Elluminate provides functionality to generate synthetic test data based on existing template variables. This allows you to automatically expand your test sets with semantically similar examples.

Usage in the SDK

The following example demonstrates how to generate synthetic test data:

from dotenv import load_dotenv
from elluminate import Client

load_dotenv(override=True)

client = Client()

prompt_template, _ = client.prompt_templates.get_or_create(
    "List the most impactful Nobel Prize winners from {{university}} in {{state}} "
    "and their breakthrough discoveries.",
    name="University Nobel Laureates (Generated)",
)  # (1)!

collection, _ = client.collections.get_or_create(
    name="Top Universities - Generated", description="A collection of prestigious US universities (Generated)"
)  # (2)!

client.template_variables.add_to_collection(
    {"university": "MIT", "state": "Massachusetts"}, collection=collection
)  # (3)!

generated_values = []
for _ in range(2):  # (4)!
    generated_values.append(client.template_variables.generate(collection, prompt_template))

for template_variables in generated_values:
    print(template_variables.input_values)

# {'state': 'Alaska', 'university': 'University of Alaska Fairbanks'}
# {"state": "Tennessee", "university": "Vanderbilt University"}
1. Create a prompt template that defines the structure of your prompts.
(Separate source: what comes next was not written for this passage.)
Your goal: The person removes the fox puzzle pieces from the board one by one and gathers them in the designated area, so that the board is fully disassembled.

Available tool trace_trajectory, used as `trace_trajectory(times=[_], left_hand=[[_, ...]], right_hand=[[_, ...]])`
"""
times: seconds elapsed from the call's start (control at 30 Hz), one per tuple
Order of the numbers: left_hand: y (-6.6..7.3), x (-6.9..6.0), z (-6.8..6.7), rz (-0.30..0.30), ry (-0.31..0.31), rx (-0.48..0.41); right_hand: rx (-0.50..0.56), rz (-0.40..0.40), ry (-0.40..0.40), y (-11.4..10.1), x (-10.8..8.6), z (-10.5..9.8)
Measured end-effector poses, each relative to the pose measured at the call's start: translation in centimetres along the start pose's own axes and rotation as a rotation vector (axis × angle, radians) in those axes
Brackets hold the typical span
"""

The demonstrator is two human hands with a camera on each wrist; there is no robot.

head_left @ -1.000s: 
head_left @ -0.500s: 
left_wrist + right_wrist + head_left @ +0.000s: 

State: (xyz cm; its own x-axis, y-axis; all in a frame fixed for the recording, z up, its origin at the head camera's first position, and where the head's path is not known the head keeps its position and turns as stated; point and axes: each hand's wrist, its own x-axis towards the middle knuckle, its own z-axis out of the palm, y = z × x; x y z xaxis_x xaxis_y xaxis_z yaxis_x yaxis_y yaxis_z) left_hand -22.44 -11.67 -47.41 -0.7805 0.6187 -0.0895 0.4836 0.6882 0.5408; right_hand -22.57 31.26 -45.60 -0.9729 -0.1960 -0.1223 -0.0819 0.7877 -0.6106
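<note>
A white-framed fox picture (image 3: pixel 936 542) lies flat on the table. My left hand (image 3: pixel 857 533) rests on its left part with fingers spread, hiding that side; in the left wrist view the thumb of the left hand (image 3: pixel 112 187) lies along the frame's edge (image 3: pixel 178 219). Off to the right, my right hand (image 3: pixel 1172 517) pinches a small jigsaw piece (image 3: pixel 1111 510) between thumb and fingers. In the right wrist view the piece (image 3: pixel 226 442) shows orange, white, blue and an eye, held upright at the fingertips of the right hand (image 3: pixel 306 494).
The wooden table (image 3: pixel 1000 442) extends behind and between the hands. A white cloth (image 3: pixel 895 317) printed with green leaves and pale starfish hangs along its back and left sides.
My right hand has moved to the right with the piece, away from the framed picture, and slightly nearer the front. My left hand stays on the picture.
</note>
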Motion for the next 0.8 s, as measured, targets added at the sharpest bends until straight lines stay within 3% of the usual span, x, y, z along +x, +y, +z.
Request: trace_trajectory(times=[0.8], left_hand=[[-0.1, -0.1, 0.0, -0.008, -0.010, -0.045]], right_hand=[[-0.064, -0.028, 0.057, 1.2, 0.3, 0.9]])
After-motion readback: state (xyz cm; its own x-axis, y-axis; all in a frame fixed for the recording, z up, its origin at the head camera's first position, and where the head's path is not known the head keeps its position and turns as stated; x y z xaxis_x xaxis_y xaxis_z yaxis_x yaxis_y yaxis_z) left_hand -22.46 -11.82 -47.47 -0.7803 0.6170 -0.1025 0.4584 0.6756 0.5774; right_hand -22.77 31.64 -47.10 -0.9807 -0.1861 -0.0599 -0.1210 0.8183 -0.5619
The template variables will be used to generate the test data.

2. Create a collection to store your template variables and add the base examples.

3. Define your base template variables that will serve as examples for test data generation.

4. Generate test data using `generate_entry`. The generated data will maintain the same structure as your base data while providing semantic variations.

Usage in the Frontend

Open the Template Variable Collection and click on the small Magic Generate Button (with a star) at the bottom. You may click multiple times to generate more examples.

Testset Generation

Best Practices

  1. Quality Base Data: Start with high-quality, representative example data for better synthetic generations.
  2. Validation: Always review generated synthetic data before using them in production.
  3. Diversity: Include diverse base examples to get more varied synthetic data.
  4. Iterative Refinement: Use generated examples to identify potential edge cases and improve your prompt templates.